**TASK DESCRIPTION**. The line containing "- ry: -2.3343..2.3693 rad" marks the end: restate word for word every line from the first line of the entries below through that one.
┏━━
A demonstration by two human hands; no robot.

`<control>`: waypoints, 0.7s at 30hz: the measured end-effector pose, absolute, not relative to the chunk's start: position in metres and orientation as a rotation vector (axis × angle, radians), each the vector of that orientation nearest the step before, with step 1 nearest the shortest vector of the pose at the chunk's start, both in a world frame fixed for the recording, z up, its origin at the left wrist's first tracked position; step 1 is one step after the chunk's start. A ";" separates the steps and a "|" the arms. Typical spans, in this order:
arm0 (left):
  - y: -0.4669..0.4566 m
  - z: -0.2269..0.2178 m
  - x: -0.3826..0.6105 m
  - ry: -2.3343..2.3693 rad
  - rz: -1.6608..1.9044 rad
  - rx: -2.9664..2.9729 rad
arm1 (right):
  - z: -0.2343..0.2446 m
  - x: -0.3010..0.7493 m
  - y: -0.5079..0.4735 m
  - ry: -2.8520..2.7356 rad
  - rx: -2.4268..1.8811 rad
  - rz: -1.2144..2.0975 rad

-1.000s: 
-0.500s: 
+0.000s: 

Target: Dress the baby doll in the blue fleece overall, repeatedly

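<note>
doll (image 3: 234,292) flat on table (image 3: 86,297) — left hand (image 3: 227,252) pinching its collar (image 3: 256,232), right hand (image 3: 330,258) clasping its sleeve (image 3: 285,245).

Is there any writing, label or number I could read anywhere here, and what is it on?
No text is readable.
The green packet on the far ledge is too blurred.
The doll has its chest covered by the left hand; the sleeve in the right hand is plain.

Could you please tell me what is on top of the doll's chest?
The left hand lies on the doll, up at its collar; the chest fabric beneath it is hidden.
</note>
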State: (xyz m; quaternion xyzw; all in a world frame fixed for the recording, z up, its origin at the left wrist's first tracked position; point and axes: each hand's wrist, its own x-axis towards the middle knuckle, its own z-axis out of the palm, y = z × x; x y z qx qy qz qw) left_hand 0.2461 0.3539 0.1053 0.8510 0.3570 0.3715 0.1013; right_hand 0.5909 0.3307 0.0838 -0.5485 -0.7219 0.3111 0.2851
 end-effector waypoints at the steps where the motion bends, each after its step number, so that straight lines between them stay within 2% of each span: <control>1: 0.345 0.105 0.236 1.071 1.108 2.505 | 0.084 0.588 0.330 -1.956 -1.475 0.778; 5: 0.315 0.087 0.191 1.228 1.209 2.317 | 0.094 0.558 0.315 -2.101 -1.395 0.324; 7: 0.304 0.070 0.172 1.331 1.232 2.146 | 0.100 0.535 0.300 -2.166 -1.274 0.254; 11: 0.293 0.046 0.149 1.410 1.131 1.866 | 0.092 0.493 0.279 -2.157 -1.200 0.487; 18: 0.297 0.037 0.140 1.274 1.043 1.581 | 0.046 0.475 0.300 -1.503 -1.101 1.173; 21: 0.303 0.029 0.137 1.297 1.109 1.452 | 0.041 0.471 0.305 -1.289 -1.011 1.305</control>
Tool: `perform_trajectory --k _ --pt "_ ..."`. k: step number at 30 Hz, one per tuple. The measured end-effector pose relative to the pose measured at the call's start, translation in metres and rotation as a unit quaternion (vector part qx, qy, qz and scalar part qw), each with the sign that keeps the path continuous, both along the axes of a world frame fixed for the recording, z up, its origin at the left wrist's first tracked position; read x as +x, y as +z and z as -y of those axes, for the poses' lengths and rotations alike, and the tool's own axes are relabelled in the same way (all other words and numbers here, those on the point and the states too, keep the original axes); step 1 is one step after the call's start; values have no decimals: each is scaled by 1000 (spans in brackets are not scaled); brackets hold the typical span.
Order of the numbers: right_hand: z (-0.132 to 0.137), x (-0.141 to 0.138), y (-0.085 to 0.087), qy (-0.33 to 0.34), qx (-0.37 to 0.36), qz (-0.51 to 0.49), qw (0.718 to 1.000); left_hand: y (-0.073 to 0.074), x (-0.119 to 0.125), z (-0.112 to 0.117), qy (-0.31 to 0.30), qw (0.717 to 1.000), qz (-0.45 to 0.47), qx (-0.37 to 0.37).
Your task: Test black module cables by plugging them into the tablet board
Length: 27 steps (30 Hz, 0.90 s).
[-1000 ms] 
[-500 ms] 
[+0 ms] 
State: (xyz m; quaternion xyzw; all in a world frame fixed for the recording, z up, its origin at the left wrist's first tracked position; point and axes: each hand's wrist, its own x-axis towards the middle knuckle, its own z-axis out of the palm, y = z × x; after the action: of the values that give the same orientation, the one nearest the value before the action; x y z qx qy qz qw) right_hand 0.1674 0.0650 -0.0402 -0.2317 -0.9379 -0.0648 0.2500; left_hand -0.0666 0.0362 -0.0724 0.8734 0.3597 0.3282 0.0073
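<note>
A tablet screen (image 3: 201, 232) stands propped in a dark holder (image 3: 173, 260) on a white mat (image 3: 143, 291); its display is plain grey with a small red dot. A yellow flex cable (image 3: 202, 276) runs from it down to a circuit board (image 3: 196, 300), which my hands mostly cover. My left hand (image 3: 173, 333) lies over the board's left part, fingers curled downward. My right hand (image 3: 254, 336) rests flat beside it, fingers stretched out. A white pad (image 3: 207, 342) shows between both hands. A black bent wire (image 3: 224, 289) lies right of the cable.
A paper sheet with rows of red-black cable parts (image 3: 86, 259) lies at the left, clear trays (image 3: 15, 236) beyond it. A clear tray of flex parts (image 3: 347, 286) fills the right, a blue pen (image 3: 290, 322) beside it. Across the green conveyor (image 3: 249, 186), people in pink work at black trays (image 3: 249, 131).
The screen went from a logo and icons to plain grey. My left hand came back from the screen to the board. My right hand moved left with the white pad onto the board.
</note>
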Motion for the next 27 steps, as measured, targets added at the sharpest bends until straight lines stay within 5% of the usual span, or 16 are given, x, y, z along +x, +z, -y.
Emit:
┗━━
**ANSWER SECTION**.
A demonstration by two human hands; no robot.

`<control>`: waypoints, 0.7s at 30hz: the measured end-effector pose, absolute, not relative to the chunk's start: position in metres and orientation as a rotation vector (axis × angle, radians), each the vector of that orientation nearest the step before, with step 1 nearest the shortest vector of the pose at the chunk's start, both in a world frame fixed for the recording, z up, its origin at the left wrist's first tracked position; step 1 is one step after the chunk's start. A ";" separates the steps and a "|" the arms. Typical spans, in this order:
arm0 (left):
  - y: -0.4669..0.4566 m
  - z: -0.2269..0.2178 m
  - x: -0.3826..0.6105 m
  - ry: -2.3343..2.3693 rad

For this exercise, the work is now complete.